**Exercise aim**
Line count for "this": give the number of lines in the records below that hold it, and nothing else.

**Supplied data**
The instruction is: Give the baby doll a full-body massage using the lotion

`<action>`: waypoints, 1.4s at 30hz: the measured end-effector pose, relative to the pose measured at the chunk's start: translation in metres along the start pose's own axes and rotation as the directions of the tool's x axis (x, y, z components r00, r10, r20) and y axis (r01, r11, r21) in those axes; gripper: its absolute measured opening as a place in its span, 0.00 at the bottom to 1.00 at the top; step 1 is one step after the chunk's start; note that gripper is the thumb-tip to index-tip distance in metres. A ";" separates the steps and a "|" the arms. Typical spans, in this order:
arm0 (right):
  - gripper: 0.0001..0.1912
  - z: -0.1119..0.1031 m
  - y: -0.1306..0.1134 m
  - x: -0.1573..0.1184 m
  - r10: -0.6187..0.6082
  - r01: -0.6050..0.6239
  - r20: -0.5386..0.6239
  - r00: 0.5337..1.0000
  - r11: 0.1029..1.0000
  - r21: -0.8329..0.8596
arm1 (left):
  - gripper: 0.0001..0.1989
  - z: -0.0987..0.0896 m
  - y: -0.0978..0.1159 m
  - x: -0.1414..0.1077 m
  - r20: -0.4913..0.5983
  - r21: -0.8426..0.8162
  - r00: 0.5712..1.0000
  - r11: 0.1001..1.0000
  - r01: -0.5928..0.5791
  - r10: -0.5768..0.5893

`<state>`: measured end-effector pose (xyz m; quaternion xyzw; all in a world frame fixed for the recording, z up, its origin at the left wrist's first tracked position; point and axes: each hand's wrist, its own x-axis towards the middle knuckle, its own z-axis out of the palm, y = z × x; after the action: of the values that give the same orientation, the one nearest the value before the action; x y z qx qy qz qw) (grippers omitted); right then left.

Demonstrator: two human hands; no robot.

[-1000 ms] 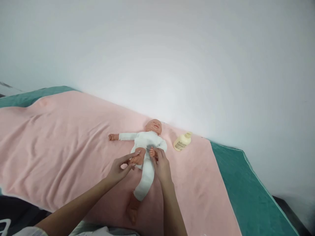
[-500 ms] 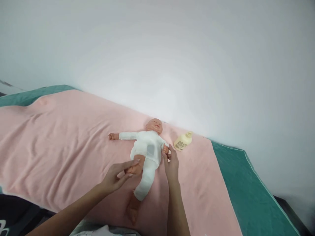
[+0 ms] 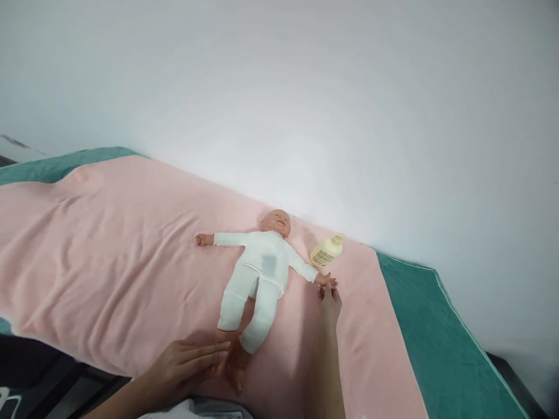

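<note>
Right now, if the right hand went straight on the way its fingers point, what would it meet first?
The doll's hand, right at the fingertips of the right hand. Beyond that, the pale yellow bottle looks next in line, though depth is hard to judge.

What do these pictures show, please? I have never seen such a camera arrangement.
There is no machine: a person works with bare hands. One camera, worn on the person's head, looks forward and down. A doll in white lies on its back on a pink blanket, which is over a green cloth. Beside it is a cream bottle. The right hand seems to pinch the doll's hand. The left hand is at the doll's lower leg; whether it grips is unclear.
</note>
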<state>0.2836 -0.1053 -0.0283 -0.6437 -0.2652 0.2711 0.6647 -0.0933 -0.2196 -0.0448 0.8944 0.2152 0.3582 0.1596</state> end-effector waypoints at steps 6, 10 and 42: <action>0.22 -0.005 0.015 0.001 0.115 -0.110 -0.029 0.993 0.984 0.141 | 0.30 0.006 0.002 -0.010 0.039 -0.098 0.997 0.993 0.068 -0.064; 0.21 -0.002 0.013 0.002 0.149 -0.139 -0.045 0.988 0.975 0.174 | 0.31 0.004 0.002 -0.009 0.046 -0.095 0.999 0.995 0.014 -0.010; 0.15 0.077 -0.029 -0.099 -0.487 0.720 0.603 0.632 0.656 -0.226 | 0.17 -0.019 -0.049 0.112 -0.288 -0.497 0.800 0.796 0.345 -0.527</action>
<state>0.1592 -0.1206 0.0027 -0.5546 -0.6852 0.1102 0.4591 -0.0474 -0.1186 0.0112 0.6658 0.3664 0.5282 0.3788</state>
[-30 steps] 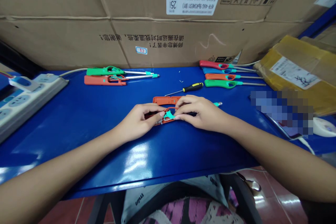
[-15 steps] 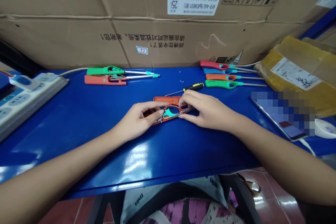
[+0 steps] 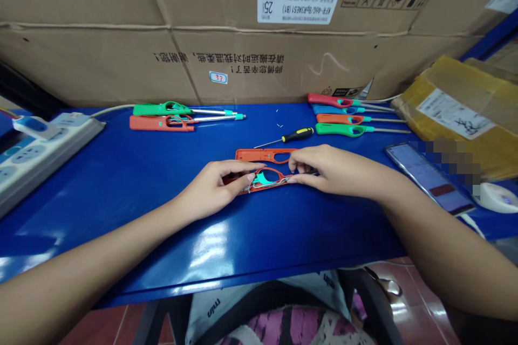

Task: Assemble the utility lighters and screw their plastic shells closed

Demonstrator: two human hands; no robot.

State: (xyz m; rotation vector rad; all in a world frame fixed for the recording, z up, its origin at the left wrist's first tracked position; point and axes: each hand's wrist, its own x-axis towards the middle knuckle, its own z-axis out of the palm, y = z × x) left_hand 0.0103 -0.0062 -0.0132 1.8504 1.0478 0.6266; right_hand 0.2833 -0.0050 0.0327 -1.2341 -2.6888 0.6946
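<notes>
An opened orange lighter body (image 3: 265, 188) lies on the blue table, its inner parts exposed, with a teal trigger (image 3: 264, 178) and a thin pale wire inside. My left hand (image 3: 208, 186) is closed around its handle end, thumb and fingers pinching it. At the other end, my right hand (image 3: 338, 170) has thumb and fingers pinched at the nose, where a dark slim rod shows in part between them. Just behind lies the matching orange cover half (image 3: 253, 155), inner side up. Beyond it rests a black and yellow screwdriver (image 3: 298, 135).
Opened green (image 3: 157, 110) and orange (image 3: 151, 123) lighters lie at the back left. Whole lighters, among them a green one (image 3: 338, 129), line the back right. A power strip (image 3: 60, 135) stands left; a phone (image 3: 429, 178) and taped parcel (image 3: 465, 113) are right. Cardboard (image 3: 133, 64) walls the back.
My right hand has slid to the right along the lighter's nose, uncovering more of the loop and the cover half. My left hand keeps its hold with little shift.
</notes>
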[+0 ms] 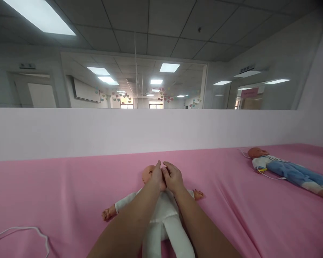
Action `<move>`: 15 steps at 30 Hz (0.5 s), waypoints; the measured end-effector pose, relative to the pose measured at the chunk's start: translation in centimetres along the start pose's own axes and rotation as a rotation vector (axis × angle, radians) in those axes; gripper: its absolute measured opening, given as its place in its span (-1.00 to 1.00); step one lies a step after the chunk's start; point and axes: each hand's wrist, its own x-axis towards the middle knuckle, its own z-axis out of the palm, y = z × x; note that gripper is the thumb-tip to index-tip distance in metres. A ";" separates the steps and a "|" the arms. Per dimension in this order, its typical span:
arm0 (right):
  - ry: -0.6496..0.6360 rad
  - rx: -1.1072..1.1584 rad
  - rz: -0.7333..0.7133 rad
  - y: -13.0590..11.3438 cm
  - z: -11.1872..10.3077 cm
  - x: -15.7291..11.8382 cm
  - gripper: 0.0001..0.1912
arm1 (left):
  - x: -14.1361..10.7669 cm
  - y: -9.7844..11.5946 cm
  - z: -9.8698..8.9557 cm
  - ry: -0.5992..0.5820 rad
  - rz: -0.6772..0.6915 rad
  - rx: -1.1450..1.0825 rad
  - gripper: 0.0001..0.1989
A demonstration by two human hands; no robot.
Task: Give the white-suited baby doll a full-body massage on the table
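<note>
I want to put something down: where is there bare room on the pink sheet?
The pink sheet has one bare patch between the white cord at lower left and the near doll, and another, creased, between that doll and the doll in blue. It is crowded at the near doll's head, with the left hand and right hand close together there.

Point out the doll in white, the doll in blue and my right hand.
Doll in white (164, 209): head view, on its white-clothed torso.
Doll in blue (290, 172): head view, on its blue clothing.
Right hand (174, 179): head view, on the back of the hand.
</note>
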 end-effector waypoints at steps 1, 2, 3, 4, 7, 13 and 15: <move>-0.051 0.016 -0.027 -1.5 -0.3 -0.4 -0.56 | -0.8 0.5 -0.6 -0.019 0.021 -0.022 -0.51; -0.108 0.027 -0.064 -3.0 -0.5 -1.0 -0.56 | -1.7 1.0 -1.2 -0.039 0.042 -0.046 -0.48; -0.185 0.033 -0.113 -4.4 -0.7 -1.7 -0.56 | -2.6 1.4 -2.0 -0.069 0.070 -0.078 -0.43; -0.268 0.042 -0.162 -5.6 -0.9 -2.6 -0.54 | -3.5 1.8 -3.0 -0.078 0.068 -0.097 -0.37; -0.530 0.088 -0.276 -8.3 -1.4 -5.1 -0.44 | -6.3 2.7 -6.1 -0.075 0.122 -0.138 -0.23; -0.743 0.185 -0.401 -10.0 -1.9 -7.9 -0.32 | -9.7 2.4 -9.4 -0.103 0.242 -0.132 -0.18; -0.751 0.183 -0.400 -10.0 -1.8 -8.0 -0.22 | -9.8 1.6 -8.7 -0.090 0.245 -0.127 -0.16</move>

**Task response**
2